- **Your objective**
The listing should be returned in its entirety, exactly as given.

== Segment start ==

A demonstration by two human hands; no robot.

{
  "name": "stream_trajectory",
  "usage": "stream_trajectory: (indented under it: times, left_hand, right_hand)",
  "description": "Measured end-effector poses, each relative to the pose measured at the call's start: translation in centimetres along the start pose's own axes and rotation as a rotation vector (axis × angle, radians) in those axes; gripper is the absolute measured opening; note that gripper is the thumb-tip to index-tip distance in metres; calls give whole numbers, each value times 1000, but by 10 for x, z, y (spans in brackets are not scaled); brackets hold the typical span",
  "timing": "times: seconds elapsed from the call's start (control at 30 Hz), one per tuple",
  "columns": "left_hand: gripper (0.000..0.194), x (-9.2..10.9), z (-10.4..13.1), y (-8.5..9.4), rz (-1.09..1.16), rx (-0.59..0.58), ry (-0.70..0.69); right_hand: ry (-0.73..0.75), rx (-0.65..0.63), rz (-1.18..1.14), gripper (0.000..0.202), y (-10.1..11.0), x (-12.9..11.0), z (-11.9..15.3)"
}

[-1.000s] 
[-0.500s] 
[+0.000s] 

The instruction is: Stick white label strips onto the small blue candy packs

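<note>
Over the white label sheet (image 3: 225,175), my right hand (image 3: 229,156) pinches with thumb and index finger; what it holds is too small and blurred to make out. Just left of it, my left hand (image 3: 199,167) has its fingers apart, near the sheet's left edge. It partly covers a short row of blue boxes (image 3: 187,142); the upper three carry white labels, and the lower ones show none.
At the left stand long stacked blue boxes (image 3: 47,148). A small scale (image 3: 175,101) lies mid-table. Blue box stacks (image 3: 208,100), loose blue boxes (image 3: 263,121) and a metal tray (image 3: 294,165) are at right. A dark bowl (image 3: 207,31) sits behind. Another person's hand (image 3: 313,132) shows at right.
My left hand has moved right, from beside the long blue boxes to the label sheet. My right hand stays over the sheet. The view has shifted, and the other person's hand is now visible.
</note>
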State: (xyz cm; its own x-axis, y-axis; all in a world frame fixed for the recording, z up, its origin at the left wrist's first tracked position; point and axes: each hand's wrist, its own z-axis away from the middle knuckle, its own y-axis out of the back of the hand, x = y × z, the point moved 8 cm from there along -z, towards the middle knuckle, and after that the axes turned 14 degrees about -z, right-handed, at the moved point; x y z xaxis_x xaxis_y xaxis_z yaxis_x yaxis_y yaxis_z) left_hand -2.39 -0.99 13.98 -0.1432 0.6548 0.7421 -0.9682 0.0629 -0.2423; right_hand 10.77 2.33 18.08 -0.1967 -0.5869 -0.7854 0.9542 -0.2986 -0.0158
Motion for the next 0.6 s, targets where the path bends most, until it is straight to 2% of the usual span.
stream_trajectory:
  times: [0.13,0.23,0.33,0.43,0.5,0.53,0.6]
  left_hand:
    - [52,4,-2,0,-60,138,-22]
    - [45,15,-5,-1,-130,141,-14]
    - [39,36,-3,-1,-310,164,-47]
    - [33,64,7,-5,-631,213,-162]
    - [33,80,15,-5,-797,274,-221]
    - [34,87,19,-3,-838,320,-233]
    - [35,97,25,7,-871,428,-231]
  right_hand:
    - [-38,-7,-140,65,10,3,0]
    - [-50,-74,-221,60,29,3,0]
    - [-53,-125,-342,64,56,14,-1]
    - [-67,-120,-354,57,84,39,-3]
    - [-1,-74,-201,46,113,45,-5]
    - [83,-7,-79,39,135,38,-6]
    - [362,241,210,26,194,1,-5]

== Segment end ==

- **Response below**
A demonstration by two human hands; no robot.

{
  "name": "stream_trajectory",
  "usage": "stream_trajectory: (indented under it: times, left_hand, right_hand)",
  "description": "Measured end-effector poses, each relative to the pose measured at the call's start: translation in centimetres along the start pose's own axes and rotation as a rotation vector (axis × angle, radians) in those axes; gripper is the absolute measured opening; note that gripper is the thumb-tip to index-tip distance in metres; calls give whole numbers, each value times 1000, but by 10 for x, z, y (spans in brackets are not scaled); brackets hold the typical span",
  "timing": "times: seconds elapsed from the call's start (control at 30 Hz), one per tuple",
  "columns": "left_hand: gripper (0.000..0.194), x (-9.2..10.9), z (-10.4..13.1), y (-8.5..9.4), rz (-1.09..1.16), rx (-0.59..0.58), ry (-0.70..0.69); right_hand: ry (-0.73..0.75), rx (-0.65..0.63), rz (-1.18..1.14), gripper (0.000..0.202), y (-10.1..11.0), x (-12.9..11.0), z (-11.9..15.3)"
}

[-1.000s] 
[-0.500s] 
[+0.000s] 

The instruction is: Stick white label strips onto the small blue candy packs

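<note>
Over the white label sheet (image 3: 225,175), my right hand (image 3: 229,156) pinches with thumb and index finger; what it holds is too small and blurred to make out. Just left of it, my left hand (image 3: 199,167) has its fingers apart, near the sheet's left edge. It partly covers a short row of blue boxes (image 3: 187,142); the upper three carry white labels, and the lower ones show none.
At the left stand long stacked blue boxes (image 3: 47,148). A small scale (image 3: 175,101) lies mid-table. Blue box stacks (image 3: 208,100), loose blue boxes (image 3: 263,121) and a metal tray (image 3: 294,165) are at right. A dark bowl (image 3: 207,31) sits behind. Another person's hand (image 3: 313,132) shows at right.
My left hand has moved right, from beside the long blue boxes to the label sheet. My right hand stays over the sheet. The view has shifted, and the other person's hand is now visible.
</note>
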State: (xyz cm; its own x-axis, y-axis; all in a world frame fixed for the recording, z up, its origin at the left wrist's first tracked position; point and axes: each hand's wrist, its own z-axis away from the middle knuckle, its own y-axis out of the back of the hand, x = y × z, the point moved 8 cm from there along -z, towards the middle knuckle, and after that the axes turned 14 degrees about -z, right-handed, at the moved point; x y z xaxis_x xaxis_y xaxis_z yaxis_x yaxis_y yaxis_z) left_hand -2.39 -0.99 13.98 -0.1432 0.6548 0.7421 -0.9682 0.0629 -0.2423; right_hand 10.77 2.33 18.08 -0.1967 -0.5869 -0.7854 0.9542 -0.2986 -0.0158
Motion for the next 0.6 s, targets where the path bends most, until it is straight to 2% of the usual span.
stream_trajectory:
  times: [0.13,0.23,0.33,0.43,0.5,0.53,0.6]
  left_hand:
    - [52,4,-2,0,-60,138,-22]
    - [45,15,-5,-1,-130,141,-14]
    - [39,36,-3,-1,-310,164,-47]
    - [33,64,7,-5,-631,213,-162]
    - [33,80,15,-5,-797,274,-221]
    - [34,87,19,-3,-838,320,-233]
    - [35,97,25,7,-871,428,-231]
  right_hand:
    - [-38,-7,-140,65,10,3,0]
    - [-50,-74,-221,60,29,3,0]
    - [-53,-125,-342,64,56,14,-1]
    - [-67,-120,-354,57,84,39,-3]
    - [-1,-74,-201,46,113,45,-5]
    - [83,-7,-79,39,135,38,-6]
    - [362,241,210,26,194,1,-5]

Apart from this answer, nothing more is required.